“Cheer up, c’mon, we’re lookin’ at naked women here!”
That’s the requisite jovial horror movie fat guy, a clinically obese cheerleader and buddy to 80s icon Leif Garrett (Brent) in the 1988 gore-fest Cheerleader Camp.
Instead of fine-tuning his metabolism at fat camp, he’s at Camp Hurrah, a cheerleading competition camp. And wouldn’t you know it, he’s competing with a team of super hot chicks, against a bunch of other super hot chicks. His team also has a hot mascot in tow, who’s meant to be their Plain Jane because she is a brunette who could — but doesn’t — doff her clothing. (“I’m just a mascot.””You make it sound like a disease!”and “you’re a mascot, not a human!” among the choice bits of banter)
The competition at the cheerleader camp is run by Dee-Dee Tipton, a closet case who purrs lines like “If you want to kiss up to me, feel free. I deserve that kind of treatment” while having football foreplay with her hairy husband, who stiff-arms imagined opposition before plowing into her end-zone.

And because the stakes are high, even with no Kirsten Dunst on hand, the girls go at one another. “She looks like SHE could be the camp queen.” “Oh yeah?” Throwing down the gauntlet results in what can only be described as a “breast off” and taunting which would be penalized in the NFL (“I think I see chicken skin!”)

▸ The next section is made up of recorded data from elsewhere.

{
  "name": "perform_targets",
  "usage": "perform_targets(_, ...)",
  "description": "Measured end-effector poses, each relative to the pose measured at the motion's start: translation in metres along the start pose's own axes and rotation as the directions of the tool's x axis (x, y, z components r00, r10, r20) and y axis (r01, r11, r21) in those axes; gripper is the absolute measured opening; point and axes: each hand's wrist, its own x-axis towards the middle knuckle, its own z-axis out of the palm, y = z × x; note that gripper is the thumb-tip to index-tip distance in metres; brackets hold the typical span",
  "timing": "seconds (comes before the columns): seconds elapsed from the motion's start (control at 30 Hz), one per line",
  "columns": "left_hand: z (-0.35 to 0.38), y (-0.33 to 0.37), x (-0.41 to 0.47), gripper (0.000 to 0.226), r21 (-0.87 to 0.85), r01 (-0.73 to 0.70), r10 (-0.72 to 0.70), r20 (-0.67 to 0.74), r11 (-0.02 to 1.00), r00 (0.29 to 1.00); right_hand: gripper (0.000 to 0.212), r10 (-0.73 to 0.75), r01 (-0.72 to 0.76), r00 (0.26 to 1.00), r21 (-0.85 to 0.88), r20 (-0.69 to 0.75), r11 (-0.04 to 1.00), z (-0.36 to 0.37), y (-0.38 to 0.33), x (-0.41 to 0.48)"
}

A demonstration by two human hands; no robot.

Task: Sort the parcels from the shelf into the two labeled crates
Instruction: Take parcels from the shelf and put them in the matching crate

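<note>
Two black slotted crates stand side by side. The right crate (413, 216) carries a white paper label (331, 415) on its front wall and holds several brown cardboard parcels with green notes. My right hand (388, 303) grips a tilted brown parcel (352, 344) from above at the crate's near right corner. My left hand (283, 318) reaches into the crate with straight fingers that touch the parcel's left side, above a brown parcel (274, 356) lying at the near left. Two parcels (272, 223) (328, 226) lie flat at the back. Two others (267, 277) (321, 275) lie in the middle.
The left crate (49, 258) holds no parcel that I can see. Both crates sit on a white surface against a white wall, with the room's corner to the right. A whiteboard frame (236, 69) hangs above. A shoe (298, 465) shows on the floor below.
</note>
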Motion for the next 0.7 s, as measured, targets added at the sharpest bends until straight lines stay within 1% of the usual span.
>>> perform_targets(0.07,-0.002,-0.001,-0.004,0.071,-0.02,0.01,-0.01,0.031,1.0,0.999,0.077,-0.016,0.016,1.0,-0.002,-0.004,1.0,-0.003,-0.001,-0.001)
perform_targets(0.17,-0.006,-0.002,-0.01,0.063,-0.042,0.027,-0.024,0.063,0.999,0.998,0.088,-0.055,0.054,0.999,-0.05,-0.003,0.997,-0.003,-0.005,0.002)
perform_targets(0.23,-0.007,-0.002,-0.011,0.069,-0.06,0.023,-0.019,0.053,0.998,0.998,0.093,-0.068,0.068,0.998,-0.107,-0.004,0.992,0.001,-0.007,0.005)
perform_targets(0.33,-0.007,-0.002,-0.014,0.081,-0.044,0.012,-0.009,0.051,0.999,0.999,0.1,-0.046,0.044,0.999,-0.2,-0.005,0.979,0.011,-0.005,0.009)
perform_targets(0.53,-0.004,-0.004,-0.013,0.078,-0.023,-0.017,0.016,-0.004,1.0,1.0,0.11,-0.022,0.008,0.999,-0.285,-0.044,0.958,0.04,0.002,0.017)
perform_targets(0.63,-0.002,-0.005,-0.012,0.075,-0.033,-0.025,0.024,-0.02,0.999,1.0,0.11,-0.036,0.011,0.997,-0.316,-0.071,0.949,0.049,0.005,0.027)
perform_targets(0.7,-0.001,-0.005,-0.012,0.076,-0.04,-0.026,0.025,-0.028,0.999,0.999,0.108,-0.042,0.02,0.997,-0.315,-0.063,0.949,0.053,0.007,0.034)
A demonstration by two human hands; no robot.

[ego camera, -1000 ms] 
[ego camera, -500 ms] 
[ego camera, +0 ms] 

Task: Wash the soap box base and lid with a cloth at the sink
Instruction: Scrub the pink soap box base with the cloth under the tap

But before things get too frolicky and the nudity too pronounced, a few of the girls start to mysteriously disappear (although the denouement is given away half an hour in). The first such disappearance is explained away as a suicide (“even though Suzie had everything to live for, personal demons terrorized her soul!”) which doesn’t kill the cheer spirit. As the bodies start to pile up, well, it kinda does.
There’s a spectacularly creative and very gory pair of shears murder, the obligatory “hello, who’s there?” (please see our Signs You’re in a Bad Horror Movie) while the attractive victim ventures out into the woods in her uniform. There’s also the usual cast of staff creeps.
And when things start to really turn sour, Leif Garrett’s Brent interrupts a punk show (!) to say “one of our girls has been murdered, let’s get out of here alive… don’t panic!”
The film looks good, there’s solid atmosphere, some nice puns and frankly perverted dream sequences. There’s lots of amateurish cheering, with nary a George W. Bush to be found.